Its where my demons hide
About 2 weeks ago I received a letter from the DA’s office that they could not prove all the elements of B&E so they would not be pursuing a case against the little urchin that broke into my apartment – twice- last September. First, lets review all the elements of B&E in the state of NC:
A person is guilty if they:
- Break and
- Without consent
- Into the dwelling house or sleeping apartment
- Of another
- While it is actually occupied
- At night
- With the intent to commit any felony or larceny therein
They couldn’t prove these 9 steps in either break in. I did not roll out the red carpet while I was SLEEPING or while I was out at work. And when does night end? When the sun comes up? Or could they not prove #7? because they could not prove when exactly it happened because I used to be a heavy sleeper? Now I hear a weird sound outside 3 buildings down and I’m up walking around the apartment checking every lock on the windows and doors.

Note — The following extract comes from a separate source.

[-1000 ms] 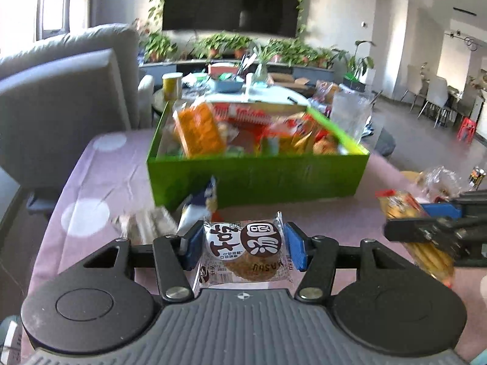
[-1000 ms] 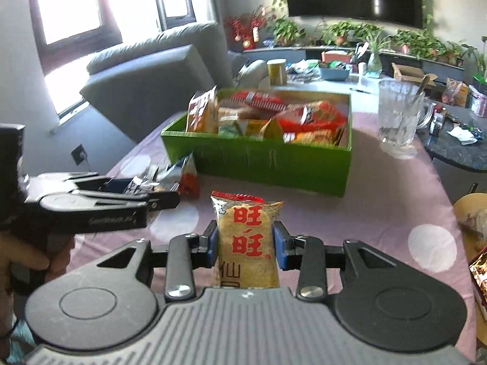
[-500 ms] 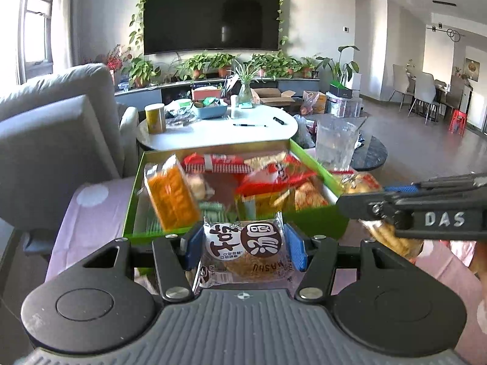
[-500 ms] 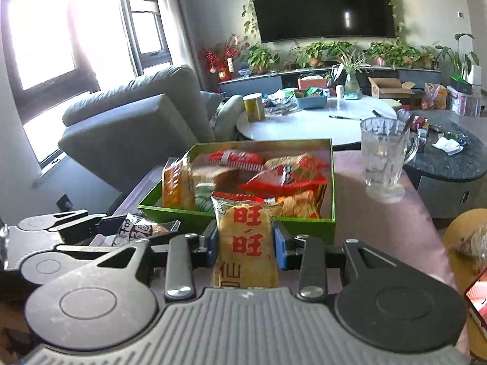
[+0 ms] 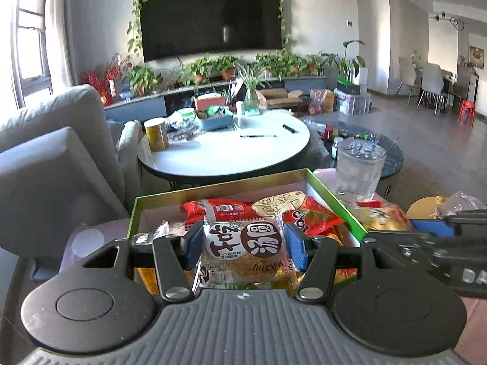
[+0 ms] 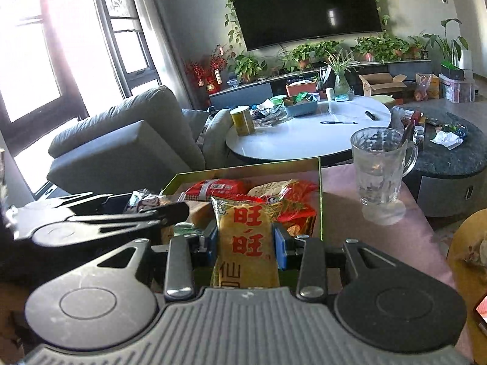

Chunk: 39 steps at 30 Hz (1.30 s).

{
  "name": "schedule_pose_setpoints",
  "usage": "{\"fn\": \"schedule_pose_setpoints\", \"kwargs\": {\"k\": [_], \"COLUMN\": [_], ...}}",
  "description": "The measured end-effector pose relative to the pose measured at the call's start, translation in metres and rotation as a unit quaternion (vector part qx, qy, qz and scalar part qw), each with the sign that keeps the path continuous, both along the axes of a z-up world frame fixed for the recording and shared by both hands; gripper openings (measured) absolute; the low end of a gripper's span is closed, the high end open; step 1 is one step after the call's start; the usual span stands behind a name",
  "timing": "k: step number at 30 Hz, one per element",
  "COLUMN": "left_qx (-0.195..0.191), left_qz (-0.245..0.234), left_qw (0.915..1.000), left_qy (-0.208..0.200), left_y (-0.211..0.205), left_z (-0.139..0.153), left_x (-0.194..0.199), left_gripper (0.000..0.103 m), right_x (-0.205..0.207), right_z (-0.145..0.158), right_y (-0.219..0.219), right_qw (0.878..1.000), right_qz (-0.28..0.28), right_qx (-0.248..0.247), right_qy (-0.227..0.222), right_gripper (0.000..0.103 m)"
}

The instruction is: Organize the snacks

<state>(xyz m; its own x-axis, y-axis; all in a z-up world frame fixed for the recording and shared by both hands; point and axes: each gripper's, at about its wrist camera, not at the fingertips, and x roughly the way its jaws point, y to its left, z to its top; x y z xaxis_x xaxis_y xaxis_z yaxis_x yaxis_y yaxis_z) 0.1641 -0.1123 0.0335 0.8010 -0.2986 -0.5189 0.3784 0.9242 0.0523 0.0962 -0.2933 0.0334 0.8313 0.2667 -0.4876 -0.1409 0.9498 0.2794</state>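
Both hands had carried their loads forward and up within the last second: a second earlier the green box (image 5: 331, 196) stood well ahead of each hand-held gripper, and now its open top lay directly under and ahead of both.

The left hand-held gripper (image 5: 243, 245) stayed clamped on a flat noodle packet (image 5: 245, 251), brown disc label, "HASHU" readable along its lower edge.

The right hand-held gripper (image 6: 245, 243) stayed clamped on an upright yellow packet (image 6: 245, 243) with red "旺旺" and "仙" below.

Judgement: transport nearly done; release into the box comes next.

A red snack bag (image 5: 219, 210) already lay in the box, its print too small to read. A glass mug (image 6: 379, 170) stood on the pink counter (image 6: 365, 243), to the right of the box.
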Motion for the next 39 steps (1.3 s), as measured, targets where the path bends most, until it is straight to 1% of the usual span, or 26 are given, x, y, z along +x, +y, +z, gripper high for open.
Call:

Whatever. All I know is karma will one day catch up to this young fellow and his accomplices. I have to believe that. Because so much was taken from me that week and I have no way to repay this young man for it. So I have to trust karma will do it for me.
I just now know too I have a new demon. One I have to get used to. I only recently learned how to play nice and accommodate all the other ones. They sleep quietly, or we even get along now. We take naps together, we take walks together and we read books together. They rear their ugly heads far less frequently but now I have this new one- this bright shiny one that likes to go bump in the night. I say get used to because I don’t know if I’ll ever get over it. How does one “get over” having their very home being broken into while they sleep? The one place they expect to be their safe haven, the one place they know is their sanctuary. And to have my furkid taken from me so violently? And things … such random things. And then the additional violation of having cops comb through everything looking for any sign of a lead to show them who might have done this.
I can call him Frank. I always imagine my demons look like little dragons that can’t control their saliva and have defunct wings. And when they sneeze a little fire comes out. And each demon has a fancy little silver sign engraved with what they represent: divorce, bullied as a kid, panic attacks, sexual harassment in high school, anxiety, and now, stolen security.
Wonder what kind of world we’d live in if we all walked around with our little defunct dragons on our shoulders.